Patrice Blanc, general manager of Fimat's Fimat USA unit, says the firm built Fimatrade to give its clients--which include commodity trading advisors and mutual fund companies--the ability to access to multiple markets via a single PC. Thus far, he says, the firm has built Fimatrade connections to Liffe's Liffe Connect, Matif's NSC and Eurex.
By the end of the year, Fimat expects to go live with Fimatrade links to the electronic trading platforms employed by the Chicago Mercantile Exchange, Oslo Stock Exchange, Sydney Futures Exchange, Hong Kong Futures Exchange, Singapore Exchange, Tokyo Stock Exchange, Tokyo International Financial Futures Exchange and MEFF--the Spanish derivatives market.
In anticipation of Fimat's scheduled June client rollout, Blanc says that a handful of customers are currently performing beta tests of Fimatrade. However, he declines to specify any of the clients that are running tests.
In addition to providing an electronic gateway to multiple derivatives and stock market, Blanc says, Fimatrade comes equipped with real-time position monitoring and risk management capability. Taking that functionality into account, he says, Fimat thinks the product may not only appease its existing clients but also help the company reel in some new European buy-side customers.
Moreover, for clients who still do some open outcry business, Fimat also intends to install Fimatrade on the floor of at least one exchange.
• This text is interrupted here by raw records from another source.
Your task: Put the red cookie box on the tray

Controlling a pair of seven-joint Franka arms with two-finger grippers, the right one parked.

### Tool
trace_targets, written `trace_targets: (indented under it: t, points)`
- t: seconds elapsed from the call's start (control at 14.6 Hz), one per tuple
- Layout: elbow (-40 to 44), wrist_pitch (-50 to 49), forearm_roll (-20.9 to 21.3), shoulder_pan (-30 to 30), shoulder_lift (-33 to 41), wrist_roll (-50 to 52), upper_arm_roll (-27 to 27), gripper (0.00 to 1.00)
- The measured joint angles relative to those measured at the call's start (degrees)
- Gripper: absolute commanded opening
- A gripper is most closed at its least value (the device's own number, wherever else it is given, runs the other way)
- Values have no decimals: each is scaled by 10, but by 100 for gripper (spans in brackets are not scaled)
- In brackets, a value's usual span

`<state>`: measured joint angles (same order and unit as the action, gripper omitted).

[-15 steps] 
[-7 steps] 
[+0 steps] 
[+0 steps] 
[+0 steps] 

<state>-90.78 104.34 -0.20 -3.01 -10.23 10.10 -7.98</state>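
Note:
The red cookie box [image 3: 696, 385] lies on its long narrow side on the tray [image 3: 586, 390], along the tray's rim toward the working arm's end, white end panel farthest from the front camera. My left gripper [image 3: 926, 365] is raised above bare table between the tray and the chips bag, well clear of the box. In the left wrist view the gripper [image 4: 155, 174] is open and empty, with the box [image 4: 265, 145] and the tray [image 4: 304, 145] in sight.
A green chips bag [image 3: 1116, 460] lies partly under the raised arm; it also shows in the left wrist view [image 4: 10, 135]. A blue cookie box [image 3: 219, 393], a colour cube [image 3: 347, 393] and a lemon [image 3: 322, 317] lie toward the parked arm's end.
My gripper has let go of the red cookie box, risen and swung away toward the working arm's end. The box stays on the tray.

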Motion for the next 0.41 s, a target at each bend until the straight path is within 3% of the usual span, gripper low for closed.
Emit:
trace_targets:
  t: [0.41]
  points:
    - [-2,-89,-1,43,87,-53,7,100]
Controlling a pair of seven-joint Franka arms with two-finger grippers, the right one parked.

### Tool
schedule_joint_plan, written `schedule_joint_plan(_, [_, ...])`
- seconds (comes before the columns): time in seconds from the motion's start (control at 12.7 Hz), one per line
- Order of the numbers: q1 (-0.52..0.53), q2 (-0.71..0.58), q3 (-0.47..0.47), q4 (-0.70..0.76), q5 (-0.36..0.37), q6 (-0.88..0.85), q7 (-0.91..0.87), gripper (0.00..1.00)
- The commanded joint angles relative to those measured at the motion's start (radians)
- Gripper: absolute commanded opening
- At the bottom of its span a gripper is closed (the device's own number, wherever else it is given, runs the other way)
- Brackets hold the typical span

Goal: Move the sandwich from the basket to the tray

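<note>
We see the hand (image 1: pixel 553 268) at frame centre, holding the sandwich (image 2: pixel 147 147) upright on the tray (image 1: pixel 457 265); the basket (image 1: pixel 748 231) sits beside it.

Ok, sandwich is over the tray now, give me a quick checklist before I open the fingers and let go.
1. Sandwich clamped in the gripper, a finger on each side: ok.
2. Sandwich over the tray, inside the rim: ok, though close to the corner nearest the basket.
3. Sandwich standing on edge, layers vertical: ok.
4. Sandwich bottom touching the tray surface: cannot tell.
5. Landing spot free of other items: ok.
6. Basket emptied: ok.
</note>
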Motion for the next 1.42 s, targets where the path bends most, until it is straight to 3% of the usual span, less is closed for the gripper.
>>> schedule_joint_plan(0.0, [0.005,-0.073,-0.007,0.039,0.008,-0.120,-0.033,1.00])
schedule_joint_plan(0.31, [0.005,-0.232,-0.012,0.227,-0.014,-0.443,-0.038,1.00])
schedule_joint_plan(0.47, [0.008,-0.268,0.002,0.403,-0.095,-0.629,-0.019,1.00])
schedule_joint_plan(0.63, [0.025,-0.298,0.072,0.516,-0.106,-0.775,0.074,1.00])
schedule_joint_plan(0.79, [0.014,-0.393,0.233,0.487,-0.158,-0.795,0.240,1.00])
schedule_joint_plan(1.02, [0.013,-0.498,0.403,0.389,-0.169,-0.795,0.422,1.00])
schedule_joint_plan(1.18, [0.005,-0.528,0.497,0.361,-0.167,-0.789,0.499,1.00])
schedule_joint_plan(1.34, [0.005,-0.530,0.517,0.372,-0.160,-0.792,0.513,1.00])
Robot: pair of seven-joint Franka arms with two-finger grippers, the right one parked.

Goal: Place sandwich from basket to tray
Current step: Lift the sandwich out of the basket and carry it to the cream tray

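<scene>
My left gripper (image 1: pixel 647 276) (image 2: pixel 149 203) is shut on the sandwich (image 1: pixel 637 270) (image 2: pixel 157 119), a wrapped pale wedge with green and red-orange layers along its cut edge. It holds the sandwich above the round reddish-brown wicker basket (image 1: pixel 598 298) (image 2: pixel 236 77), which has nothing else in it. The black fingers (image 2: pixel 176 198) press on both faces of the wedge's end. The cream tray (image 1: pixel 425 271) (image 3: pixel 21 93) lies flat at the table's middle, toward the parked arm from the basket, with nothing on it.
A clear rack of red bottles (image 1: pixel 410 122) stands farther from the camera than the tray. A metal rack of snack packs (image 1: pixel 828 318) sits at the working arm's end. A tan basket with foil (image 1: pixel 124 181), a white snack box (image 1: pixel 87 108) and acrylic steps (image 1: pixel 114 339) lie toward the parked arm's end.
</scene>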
Blanc says that before the end of the year, Fimat intends to install some Fimatrade terminals on the floor of the CBOT. Instead of phoning in their orders to one of their exchange-based brokers, he says, clients will electronically send their orders to a floor-based PC running Fimatrade.
But Blanc says that clients connecting to floor-based Fimatrade PCs will only be receiving a temporary order-routing solution. "The U.S. exchanges are still trying to defend open outcry. But they will lose anyway, because sooner or later, all of those markets will be electronic," he predicts.